--- WHAT YOU WILL DO ---
Locate the line bearing "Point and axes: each" in the material below, then reproduce it and each following line up to and including the line bearing "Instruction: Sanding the".

--- INPUT DATA ---
┌──

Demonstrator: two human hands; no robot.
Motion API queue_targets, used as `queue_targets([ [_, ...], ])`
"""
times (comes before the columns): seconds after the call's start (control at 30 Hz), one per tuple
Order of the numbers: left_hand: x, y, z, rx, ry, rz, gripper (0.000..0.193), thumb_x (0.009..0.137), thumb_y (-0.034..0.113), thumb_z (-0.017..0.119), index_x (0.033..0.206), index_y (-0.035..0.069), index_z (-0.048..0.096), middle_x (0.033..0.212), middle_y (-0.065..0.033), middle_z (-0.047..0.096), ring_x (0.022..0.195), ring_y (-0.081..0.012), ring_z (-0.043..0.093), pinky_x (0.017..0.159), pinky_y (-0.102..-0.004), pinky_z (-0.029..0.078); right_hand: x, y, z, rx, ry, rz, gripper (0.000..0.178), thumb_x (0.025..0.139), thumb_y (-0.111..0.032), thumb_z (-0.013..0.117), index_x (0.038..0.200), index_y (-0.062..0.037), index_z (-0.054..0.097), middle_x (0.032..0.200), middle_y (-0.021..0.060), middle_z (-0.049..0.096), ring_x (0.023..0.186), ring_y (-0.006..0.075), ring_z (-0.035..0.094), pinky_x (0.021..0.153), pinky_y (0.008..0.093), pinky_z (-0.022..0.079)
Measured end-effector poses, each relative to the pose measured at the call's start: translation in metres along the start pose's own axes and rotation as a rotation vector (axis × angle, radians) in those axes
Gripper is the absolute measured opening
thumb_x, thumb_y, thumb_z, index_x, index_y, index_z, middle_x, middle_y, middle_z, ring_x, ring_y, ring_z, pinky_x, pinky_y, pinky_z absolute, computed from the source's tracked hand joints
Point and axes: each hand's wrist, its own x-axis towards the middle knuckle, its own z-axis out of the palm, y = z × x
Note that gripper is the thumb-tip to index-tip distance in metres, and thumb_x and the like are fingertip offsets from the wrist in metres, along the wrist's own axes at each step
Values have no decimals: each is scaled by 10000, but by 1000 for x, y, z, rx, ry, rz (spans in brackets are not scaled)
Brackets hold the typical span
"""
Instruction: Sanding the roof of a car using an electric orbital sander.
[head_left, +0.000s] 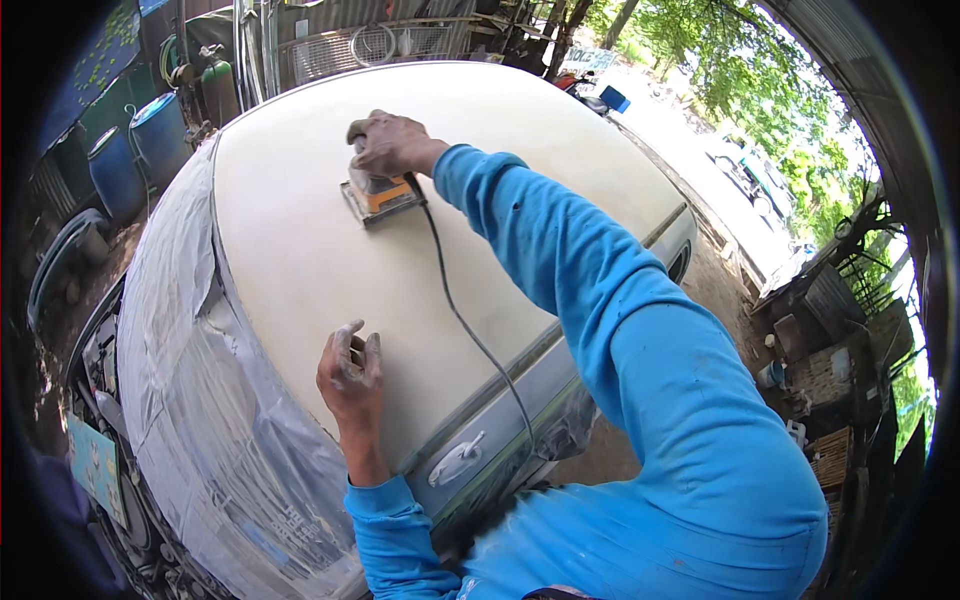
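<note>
My right hand (393, 145) is wrapped over the top of an orange power sander (385, 196). The sander's flat pad rests on the pale cream car roof (480, 120). From its back a dark cord (452, 300) runs across the roof and down over the side. Nearer to me, my left hand (352, 385) is at the roof's left part beside the covered windshield, dusty, with fingers loosely bent and apart and nothing in them. Whether it touches the roof I cannot tell. Translucent plastic sheeting (190, 330) covers the windshield.
A door handle (457, 459) shows on the car's near side. Blue drums (160, 135) and a green gas cylinder (217, 85) stand at the far left. The engine bay (105, 370) lies exposed at the left. Scrap and crates (830, 375) crowd the right side.
</note>
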Motion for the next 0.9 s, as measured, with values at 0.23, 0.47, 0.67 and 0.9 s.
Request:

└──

--- SOLUTION FOR THIS EXERCISE ---
Point and axes: each hand's wrist, its own x-axis towards the middle knuckle, its own z-axis out of the palm, y = z × x
Note that gripper is the thumb-tip to index-tip distance in metres, and thumb_x and the like are fingertip offsets from the wrist in metres, along the wrist's own axes at each step
Values have no decimals: each is scaled by 10000, but by 1000 for x, y, z, rx, ry, rz (spans in brackets are not scaled)
Brackets hold the typical span
"""
Instruction: Sanding the roof of a car using an electric orbital sander.

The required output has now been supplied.